Outra questão que deve surgir à tona é
o urgente debate sobre a revalidação dos diplomas expedidos no exterior, hoje
centrado num discurso corporativista e xenófobo do Conselho Federal de Medicina
e seus apêndices conservadores, que antes de considerar a saúde da população
preocupa-se com sua reserva de mercado, já que assim trata a saúde, como uma
mercadoria mais a comprar e vender. No intuito de dificultar a entrada de
“concorrentes”, fecha as portas realizando provas com alto grau de
complexidade, e coloca num mesmo barco os indivíduos que vão buscar formação
médica no exterior (principalmente em universidade privadas da Bolívia e da
Argentina) e o projeto internacionalista de Cuba para a formação de médicos
de ciência e consciência para a América Latina e o mundo, parafraseando
Fidel, em que os princípios da saúde com um direito universal, público,
gratuito, integral e de alta qualidade, convivem com valores como a
solidariedade, o humanismo, o altruísmo e o internacionalismo proletário.

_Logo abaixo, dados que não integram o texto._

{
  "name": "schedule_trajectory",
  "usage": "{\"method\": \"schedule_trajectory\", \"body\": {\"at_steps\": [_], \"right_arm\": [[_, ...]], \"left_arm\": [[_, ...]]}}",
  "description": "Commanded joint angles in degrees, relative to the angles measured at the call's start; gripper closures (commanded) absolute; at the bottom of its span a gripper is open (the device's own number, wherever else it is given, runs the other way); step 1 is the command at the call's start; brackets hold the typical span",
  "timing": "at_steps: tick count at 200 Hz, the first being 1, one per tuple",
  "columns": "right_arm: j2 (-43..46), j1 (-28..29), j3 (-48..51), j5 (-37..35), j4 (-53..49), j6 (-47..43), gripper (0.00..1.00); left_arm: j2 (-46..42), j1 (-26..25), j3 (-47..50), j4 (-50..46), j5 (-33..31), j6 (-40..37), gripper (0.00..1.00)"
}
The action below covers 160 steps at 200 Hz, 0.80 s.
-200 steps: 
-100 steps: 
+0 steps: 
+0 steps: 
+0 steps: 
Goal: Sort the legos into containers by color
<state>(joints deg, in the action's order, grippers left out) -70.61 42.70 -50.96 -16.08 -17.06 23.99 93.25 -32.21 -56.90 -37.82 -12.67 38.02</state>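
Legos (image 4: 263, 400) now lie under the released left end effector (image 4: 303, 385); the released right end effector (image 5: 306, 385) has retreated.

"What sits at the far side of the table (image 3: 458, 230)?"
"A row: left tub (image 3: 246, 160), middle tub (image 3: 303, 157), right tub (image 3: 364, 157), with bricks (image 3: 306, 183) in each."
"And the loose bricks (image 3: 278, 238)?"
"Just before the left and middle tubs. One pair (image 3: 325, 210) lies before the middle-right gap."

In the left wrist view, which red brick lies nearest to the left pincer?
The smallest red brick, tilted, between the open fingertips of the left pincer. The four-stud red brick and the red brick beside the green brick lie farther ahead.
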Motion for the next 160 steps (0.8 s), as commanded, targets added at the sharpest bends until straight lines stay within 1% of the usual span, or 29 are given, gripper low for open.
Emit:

Em Cuba, além da qualidade da formação
e o reconhecimento internacional de suas instituições de educação médica,
existe uma homogeneidade da formação nas suas diversas instituições de ensino
superior, sem as grandes disparidades da formação como existem no Brasil. E
para além da inegável qualidade técnica da formação médica, há nos médicos
formados em Cuba uma preocupação, como em nenhum outro lugar no mundo, com a
questão humanística e a emancipação do ser humano, experiência que é levada por
eles aos diversos locais do mundo onde estão presentes. Por esses motivos é
imprescindível defender um processo de revalidação imediato dos brasileiros
graduados nesse país, com complementação curricular à realidade brasileira e
inserção no Sistema Único de Saúde (SUS). O mesmo deve ser defendido para os
graduados no exterior em instituições de qualidade reconhecida
internacionalmente.
No que diz respeito à problemática da
revalidação dos demais diplomas expedidos no exterior, passa pelo mesmo debate
a respeito da validação dos diplomas nacionais e deve vir em sintonia com um
sistema de avaliação nos mesmos moldes dos cursos de medicina dentro do
território nacional. No Brasil é fundamental a construção de um método de
avaliação da formação médica com vistas a garantir a qualidade da formação e de
promover os ajustes e investimentos necessários nas escolas médicas para manter
e aprimorar a qualidade da formação. Deve ir, necessariamente, muito além de
uma prova direcionada aos graduados em medicina; passa pela avaliação integral
e continuada da instituição, do corpo docente e discente, da estrutura
universitária, produção científica e da extensão, qualidade dos campos de
estágio e da assistência estudantil. Está é a única forma possível de
identificar quais as faculdades de medicina que não são mais do que fábricas de
diplomas.
Vale lembrar que hoje o exame nacional
de revalidação dos diplomas expedidos no exterior, o REVALIDA, é tão
fragmentado e insuficiente quanto as propostas de Exame de Ordem para os graduados
de medicina no Brasil, que tem sido sucessivamente rechaçados pelos estudantes,
professores e trabalhadores de grande parte das faculdades de medicina do país,
entre elas muitas de grande renome nacional[1].
As instituições que defendem o exame
de ordem do direito e da medicina utilizam-se da dificuldade da prova para
regular a entrada de profissionais no mercado de trabalho e tentam respaldar
suas tentativas de controle da oferta da força de trabalho a partir do discurso
da defesa da qualidade dos serviços. O REVALIDA, assim como o projeto de exame
de ordem encabeçado pelo CREMESP, tem como principio norteador não o interesse
dos usuários dos serviços de saúde ou a qualidade do atendimento, mas a
regulação da entrada de força de trabalho no mercado. Interessante observar que
nas lutas reais por maiores financiamentos para a saúde, a luta contra a
privatização dos serviços públicos, contra as fundações da área da saúde, em
defesa de educação pública de qualidade, mais verbas para a educação pública, entre
muitas outras, essas entidades não participam.